PCT application WO 95/29982 discloses a machine dishwashing agent with a delayed release of a clear rinsing agent in the form of a nonionic surfactant, which forms together with an inorganic builder salt a core particle, which is provided with a wax-like envelope in order to ensure the delayed release This envelope is a substance which does not melt at the operating temperatures encountered in the cleaning cycle, but which so gradually chemically disintegrates under alkaline pH-values that there is still left at the end of the main cleaning cycle an active clear rinsing agent quantity which is transferred into the clear rinsing cycle.
It is disadvantageous that the envelope is rendered soluble by chemical saponification under alkaline pH-values, so that the time at which the clear rinsing substance is released from the core is a function both of the temperature and the length of the main cleaning cycle. The patent application provides no teaching for the formulation of a product with which it is possible to release the clear rinsing agent only when the clear rinsing cycle arrives in all washing programs of any machine type.

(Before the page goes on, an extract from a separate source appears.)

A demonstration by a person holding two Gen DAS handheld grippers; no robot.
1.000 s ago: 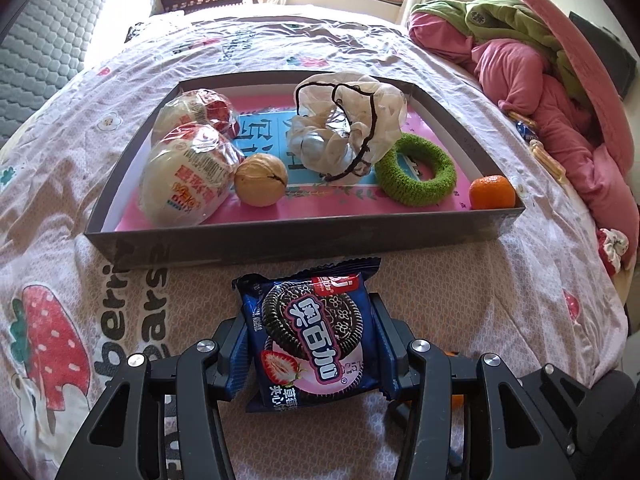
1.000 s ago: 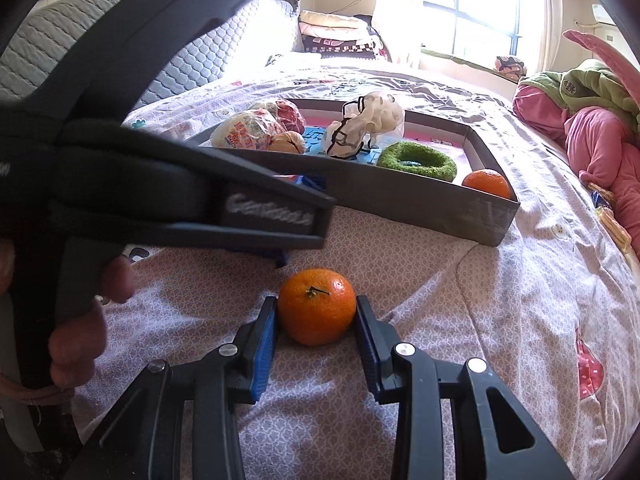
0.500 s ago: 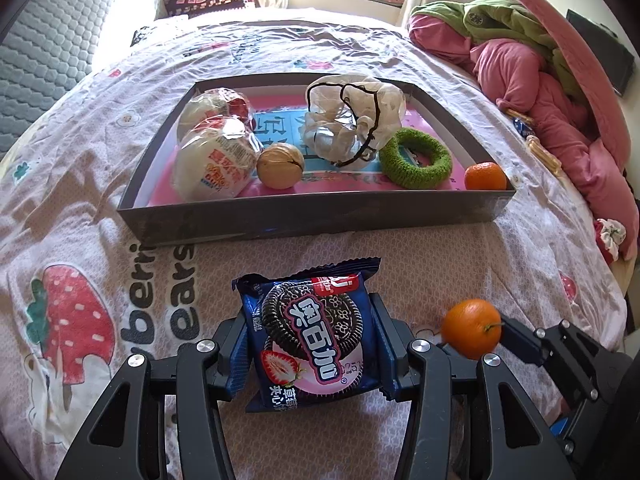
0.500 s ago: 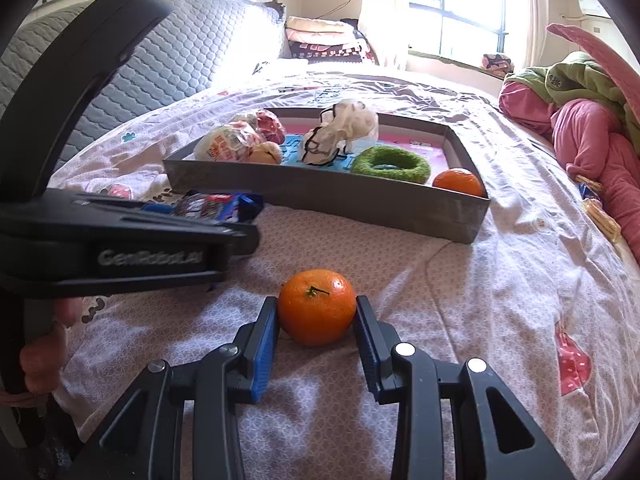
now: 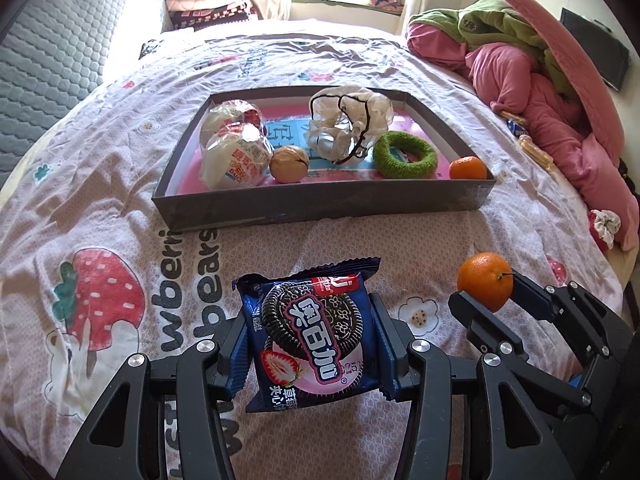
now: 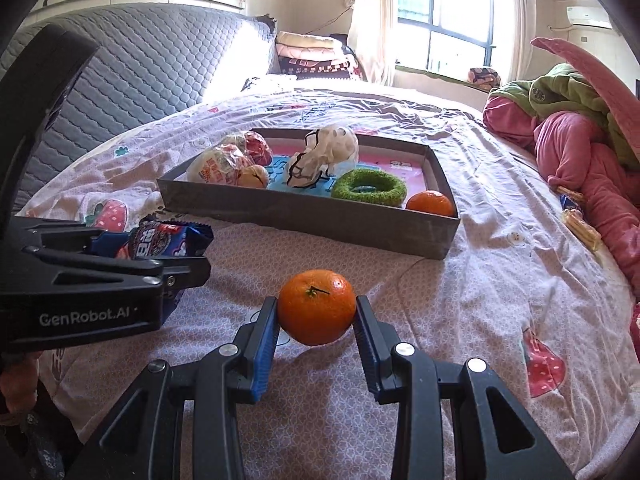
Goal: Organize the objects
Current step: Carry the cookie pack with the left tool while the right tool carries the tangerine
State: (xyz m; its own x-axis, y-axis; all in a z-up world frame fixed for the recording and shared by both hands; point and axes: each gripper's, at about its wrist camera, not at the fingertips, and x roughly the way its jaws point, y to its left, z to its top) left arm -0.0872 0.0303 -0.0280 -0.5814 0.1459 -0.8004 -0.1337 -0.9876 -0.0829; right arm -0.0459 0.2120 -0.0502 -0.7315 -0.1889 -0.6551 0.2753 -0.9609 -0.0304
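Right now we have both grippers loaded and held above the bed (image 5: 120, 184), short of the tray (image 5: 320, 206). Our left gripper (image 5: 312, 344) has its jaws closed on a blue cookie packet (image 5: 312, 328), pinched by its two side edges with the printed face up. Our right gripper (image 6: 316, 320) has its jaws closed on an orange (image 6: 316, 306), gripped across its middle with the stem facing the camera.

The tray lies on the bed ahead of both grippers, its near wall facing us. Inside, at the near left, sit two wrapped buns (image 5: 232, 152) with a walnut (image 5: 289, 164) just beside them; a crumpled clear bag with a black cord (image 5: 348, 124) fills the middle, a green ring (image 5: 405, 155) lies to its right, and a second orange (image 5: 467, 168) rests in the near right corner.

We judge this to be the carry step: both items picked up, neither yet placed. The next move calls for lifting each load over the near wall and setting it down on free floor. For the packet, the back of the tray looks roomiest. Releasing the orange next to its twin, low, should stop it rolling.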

In addition, the core ingredient active as the clear rinsing agent is a nonionic surfactant, which is absorbed on an inorganic builder salt. This leads to inferior clear rinsing results, particularly with respect to marks on glass. The product is finally a mixture of granular detergent and granular clear rinsing agent particles.
In view of the prior art, the problem of the present invention is to provide a composition usable for most rinsing/washing programs of different dishwashing machine types and in each of these cases the substance or substances having only to evolve their action in the clear rinsing cycle are only released at the earliest at the start of the clear rinsing cycle. The aim is to achieve this without restricting the choice of the cleaning agents used, the substance or substances used for the clear rinsing cycle and other ingredients of the composition.
According to the invention this problem is solved with a solution characterized by a basic composition evolving its function essentially in the main cleaning cycle of the dishwashing machine; as well as at least one particle, with at least one core incorporating at least one substance, which evolves its function essentially in the clear rinsing cycle of the dishwashing machine and an envelope substantially completely surrounding the core or cores incorporating at least one compound, whose solubility increases with decreasing concentration of a specific compound in the surrounding medium. Agents are provided so that at the start of the clear rinsing cycle a significant dissolving of the envelope or a significant detachment of the envelope from the core or cores is prevented.
In an advantageous embodiment the concentration of the specific compound in the local environment of the particle or particles is sufficiently high up to the start of the clear rinsing cycle so that up to this time there is no significant dissolving of the envelope or significant detachment of the envelope from the core or cores.
Preferably the particle or particles are coated with a substance which, substantially independently of the concentration of the specific compound in the surrounding medium, dissolves or separates during the main rinsing cycle of the dishwashing machine.
The basic composition is preferably in the form of a tablet.
An embodiment of the invention proposes that the at least one particle is so placed in or on the tablet that the concentration of the specific compound in the local environment of the particle or particles is sufficiently high up to the complete dissolving of the tablet to prevent a significant dissolving of the envelope or a significant detachment of the envelope from the core or cores.
Preferably the particle or all the particles are received in at least one tablet cavity completely surrounded by the basic composition.
The at least one cavity can receive one or more particles having alone or together essentially the same volume as the cavity.
Preferably the at least one cavity has a larger volume than the or all the particles received in the particular cavity.
In an alternative of the invention the particle or particles are arranged loosely in the cavity interior.
In another alternative the particle or particles are fixed, preferably by an adhesive, in the cavity interior.
In a further embodiment the cavity is positioned substantially centrally in the tablet interior.
The invention also proposes that the tablet has a single, substantially spherical cavity.
According to the invention the cavity receives a single, substantially spherical particle, whose external diameter is smaller than the internal diameter of the cavity.
According to another embodiment the or all the particles are received in at least one cavity of the tablet, which is only partly surrounded by the basic composition.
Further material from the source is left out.